Do you consider state laws/health care access effecting your child when selecting college?

Anonymous
Anonymous wrote:
Anonymous wrote:As far as abortion laws go, that would not be a determining factor since we have the wherewithal to get the necessary medication elsewhere, and I will be fully open with my kids regarding their options. It’s the women without support and resources who will suffer the brunt of those laws.


If the new law gets signed in Louisiana, the repurcussions once an egg is fertilize poses criminal liability, despite whatever necessary medication you think you can get.


On that one, I wonder what would that also mean for invitro and all those frozen fertilized eggs? This can have repercussions beyond the obvious ones.
Anonymous
Anonymous wrote:The late stage abortion straw man…

Ffs, you people never learn

Birth control fails and condoms break.

Honestly, I’m also going to be certain that the closest hospital to any campus my child looks at is NOT run by Catholics. They also refuse life saving procedures and I refuse to let my child die because they don’t “believe” in something

You people are all so damn naive to think that it is all just going to magically work out for YOUR kid


+100
Anonymous
Anonymous wrote:Yes. I don't want my kid to me a mom as an undergraduate. Schools like Washington University are totally out now that Missouri is criminalizing abortions for people who become pregnant in Missouri regardless of where the procedure is preformed.



Maybe tell her not to sleep around?
Anonymous
Anonymous wrote:
Anonymous wrote:
Anonymous wrote:
Anonymous wrote:I guess I am an outlier, but not planning on my kid getting pregnant at college. But I'm in full support of banning abortion after 15 weeks- I have trouble how parents feel otherwise. You KNOW what this fetus becomes. At 15 weeks we know enough that the fetus is capable of feeling, so really don't understand how people can be pro-abortion at this point.

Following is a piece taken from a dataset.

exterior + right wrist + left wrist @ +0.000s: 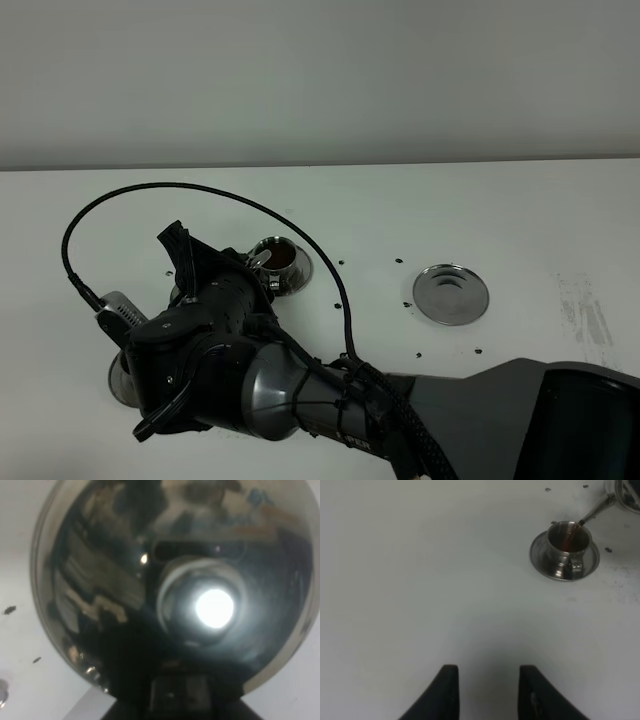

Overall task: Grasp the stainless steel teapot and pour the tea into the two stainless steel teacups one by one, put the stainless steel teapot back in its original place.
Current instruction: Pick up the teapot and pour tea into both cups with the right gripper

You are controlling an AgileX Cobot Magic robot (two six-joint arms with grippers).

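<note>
The stainless steel teapot (175, 580) fills the right wrist view, its knobbed lid facing the camera. My right gripper (212, 272) has reached across to the left and is shut on the teapot, holding it tilted. In the left wrist view its thin spout (594, 513) pours dark tea (568, 539) into a steel teacup (568, 542) on its saucer (540, 560). In the high view that cup (278, 262) holds brown tea, and my arm hides most of the pot. The empty recessed saucer (452, 293) lies to the right. My left gripper (487, 669) is open and empty, well short of the cup.
A round steel rim (117, 378) shows at the left under my right arm; the rest of it is hidden. A black cable (150, 190) loops above the arm. Small dark specks (410, 303) dot the white table (500, 210).
</note>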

Totally understand f-ups happen and the women shouldn't bear the brunt of it for life if they aren't ready but 15 weeks is plenty of time to stop things before it turns into a human that feels pain.


Oh yes, you aren’t planning on it, unlike all those other parents who WERE planning on their daughters getting pregnant in college. I guess my best friend from high school was planning on getting attacked and raped at 4pm by a random stranger with a knife in an alley next to her dorm, but YOUR daughter is making no such plans so she should be fine.

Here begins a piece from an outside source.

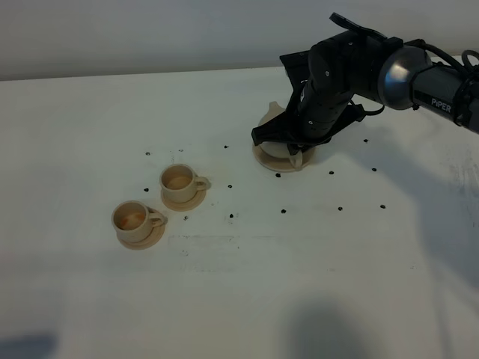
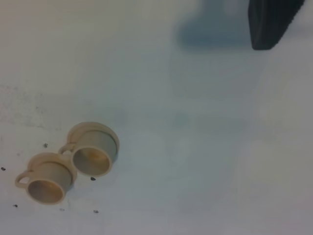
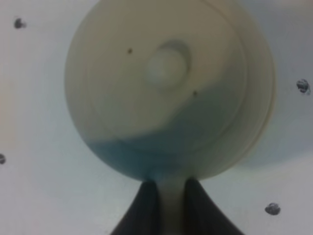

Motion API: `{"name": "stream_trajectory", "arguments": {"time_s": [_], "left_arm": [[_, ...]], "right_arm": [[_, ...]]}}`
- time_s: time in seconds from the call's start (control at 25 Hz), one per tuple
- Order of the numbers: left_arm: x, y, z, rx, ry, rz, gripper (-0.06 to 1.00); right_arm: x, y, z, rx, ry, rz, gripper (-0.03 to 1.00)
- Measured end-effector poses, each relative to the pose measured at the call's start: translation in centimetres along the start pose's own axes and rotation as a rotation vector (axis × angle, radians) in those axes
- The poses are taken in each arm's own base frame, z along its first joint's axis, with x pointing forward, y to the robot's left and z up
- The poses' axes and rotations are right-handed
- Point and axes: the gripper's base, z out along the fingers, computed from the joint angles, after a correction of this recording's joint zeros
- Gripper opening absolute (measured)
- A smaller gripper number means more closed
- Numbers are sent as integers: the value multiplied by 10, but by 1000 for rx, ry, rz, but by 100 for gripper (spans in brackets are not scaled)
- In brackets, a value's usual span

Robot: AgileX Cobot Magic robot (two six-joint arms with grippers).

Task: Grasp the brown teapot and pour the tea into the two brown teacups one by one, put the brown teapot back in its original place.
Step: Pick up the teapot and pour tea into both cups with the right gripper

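The brown teapot (image 1: 272,121) stands at the back right on its round coaster, the original place (image 1: 263,158), mostly hidden under my right arm. From above, its lid and knob (image 3: 167,68) fill the right wrist view, and the coaster's rim (image 3: 270,98) peeks out beside it. My right gripper (image 3: 171,210) is shut on the teapot's loop handle, with a dark finger (image 3: 146,208) on each side. The two brown teacups (image 1: 179,182) (image 1: 135,218) sit on their saucers at the left, also seen as cups (image 2: 93,152) (image 2: 46,181). Of my left gripper only a dark part (image 2: 271,22) shows.
Small black dots (image 1: 283,211) are scattered over the white table (image 1: 314,284). The left arm is outside the exterior high view. A dark shadow (image 1: 337,329) lies on the table near the front edge.
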Motion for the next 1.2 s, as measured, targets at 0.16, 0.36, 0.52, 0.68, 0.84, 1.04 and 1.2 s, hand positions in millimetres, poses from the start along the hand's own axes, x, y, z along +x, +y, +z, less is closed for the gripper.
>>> {"name": "stream_trajectory", "arguments": {"time_s": [0.16, 0.36, 0.52, 0.68, 0.84, 1.04, 1.2], "left_arm": [[0, 0, 0, 0, 0, 0, 43], [0, 0, 0, 0, 0, 0, 43], [0, 0, 0, 0, 0, 0, 43], [0, 0, 0, 0, 0, 0, 43], [0, 0, 0, 0, 0, 0, 43], [0, 0, 0, 0, -1, 0, 43], [0, 0, 0, 0, -1, 0, 43]], "right_arm": [[-3, 5, -19, 7, -33, -36, 10], [-1, 23, -40, -5, -57, -107, 10], [3, 36, -47, -14, -48, -177, 10], [11, 50, -49, -18, -11, -253, 10], [16, 65, -50, -26, -3, -304, 10], [24, 84, -52, -18, -3, -385, 10], [31, 96, -53, -4, 18, -439, 10]]}}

Again, I don't quite get this. If she were raped, she would take the morning after pill. If her birth control pills failed she would get an early abortion. If early abortion is banned outright, I will take her elsewhere. There are a lot of options between regulating abortion and having 3rd trimester abortions legal. I mean seriously, how can any parent of a child support it? I honestly and sincerely dont see it. There will always be plenty of options for early abortions in the US but honestly its just easiest to put the girls on the pill or IUD, they are headed there anyway realistically. Who among us is still practicing natural family planning these days?


So you don't think that traveling out of state for an abortion won't be criminalized (it already has).

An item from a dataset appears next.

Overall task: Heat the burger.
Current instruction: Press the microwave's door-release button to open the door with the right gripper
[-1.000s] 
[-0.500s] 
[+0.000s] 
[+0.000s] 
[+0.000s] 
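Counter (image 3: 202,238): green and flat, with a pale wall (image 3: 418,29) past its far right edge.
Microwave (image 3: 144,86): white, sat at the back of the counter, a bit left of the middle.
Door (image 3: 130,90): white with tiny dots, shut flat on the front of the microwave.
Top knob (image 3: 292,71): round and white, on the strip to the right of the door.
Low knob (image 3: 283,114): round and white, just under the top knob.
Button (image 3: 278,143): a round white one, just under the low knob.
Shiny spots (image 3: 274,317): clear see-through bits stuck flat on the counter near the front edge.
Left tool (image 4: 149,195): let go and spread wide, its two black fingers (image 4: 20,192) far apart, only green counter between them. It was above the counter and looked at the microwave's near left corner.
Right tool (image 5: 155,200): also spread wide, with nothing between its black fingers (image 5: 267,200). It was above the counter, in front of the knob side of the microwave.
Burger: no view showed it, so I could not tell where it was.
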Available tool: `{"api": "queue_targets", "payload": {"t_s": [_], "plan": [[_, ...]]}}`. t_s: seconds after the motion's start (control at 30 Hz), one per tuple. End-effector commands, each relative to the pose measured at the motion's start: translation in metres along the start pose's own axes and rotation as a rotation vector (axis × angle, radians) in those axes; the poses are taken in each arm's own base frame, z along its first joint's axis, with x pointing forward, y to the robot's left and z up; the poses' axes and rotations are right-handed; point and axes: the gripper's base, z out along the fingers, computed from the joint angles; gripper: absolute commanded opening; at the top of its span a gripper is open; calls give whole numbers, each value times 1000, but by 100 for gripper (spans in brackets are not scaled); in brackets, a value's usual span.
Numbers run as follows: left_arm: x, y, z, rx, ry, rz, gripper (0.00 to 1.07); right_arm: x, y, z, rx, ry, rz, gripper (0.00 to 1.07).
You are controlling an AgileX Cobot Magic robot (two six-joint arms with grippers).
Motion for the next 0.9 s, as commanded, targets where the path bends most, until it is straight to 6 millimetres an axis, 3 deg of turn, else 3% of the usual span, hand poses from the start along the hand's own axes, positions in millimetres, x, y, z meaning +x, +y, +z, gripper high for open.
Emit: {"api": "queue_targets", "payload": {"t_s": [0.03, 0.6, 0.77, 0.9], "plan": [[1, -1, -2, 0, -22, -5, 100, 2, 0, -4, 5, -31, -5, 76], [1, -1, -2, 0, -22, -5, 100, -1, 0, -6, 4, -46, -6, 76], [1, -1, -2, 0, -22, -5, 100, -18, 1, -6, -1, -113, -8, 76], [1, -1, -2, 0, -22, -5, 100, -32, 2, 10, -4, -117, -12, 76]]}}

You don't think BC methods that prevent implantation could be banned (already there)?

So you don't think abortifacients could be banned?

Who is talking about making 3rd trimester abortions legal, unless under extreme circumstances threatening the life of the mother?


Just curious, but where has Plan B been banned (you wrote "already there")? Nowhere to my knowledge, but maybe I am missing something. And I don't consider proposed laws the same as approved laws. Most proposed laws never get passed. And lots of anti-abortion supporters have no problem with the pill, by the way.
Anonymous
Yes. My kids decided never to go to Texas or Florida much less attend college there. I support those decisions although there aren’t any good colleges I either state anyway.
Anonymous
Anonymous wrote:
Anonymous wrote:Yes. I don't want my kid to me a mom as an undergraduate. Schools like Washington University are totally out now that Missouri is criminalizing abortions for people who become pregnant in Missouri regardless of where the procedure is preformed.



Maybe tell her not to sleep around?

+1. It’s like they are expecting their daughters to get pregnant and that it’s routine.
Anonymous
Anonymous wrote:Yes. My kids decided never to go to Texas or Florida much less attend college there. I support those decisions although there aren’t any good colleges I either state anyway.


BS. There are great colleges in Texas. One being Rice which is likely better than what you attended,
if you attended college at all, and UT which has one of the best engineering programs in the country. You snarky add on is a typical juvenile response.
Anonymous
Anonymous wrote:
Anonymous wrote:
Anonymous wrote:I guess I am an outlier, but not planning on my kid getting pregnant at college. But I'm in full support of banning abortion after 15 weeks- I have trouble how parents feel otherwise. You KNOW what this fetus becomes. At 15 weeks we know enough that the fetus is capable of feeling, so really don't understand how people can be pro-abortion at this point. Totally understand f-ups happen and the women shouldn't bear the brunt of it for life if they aren't ready but 15 weeks is plenty of time to stop things before it turns into a human that feels pain.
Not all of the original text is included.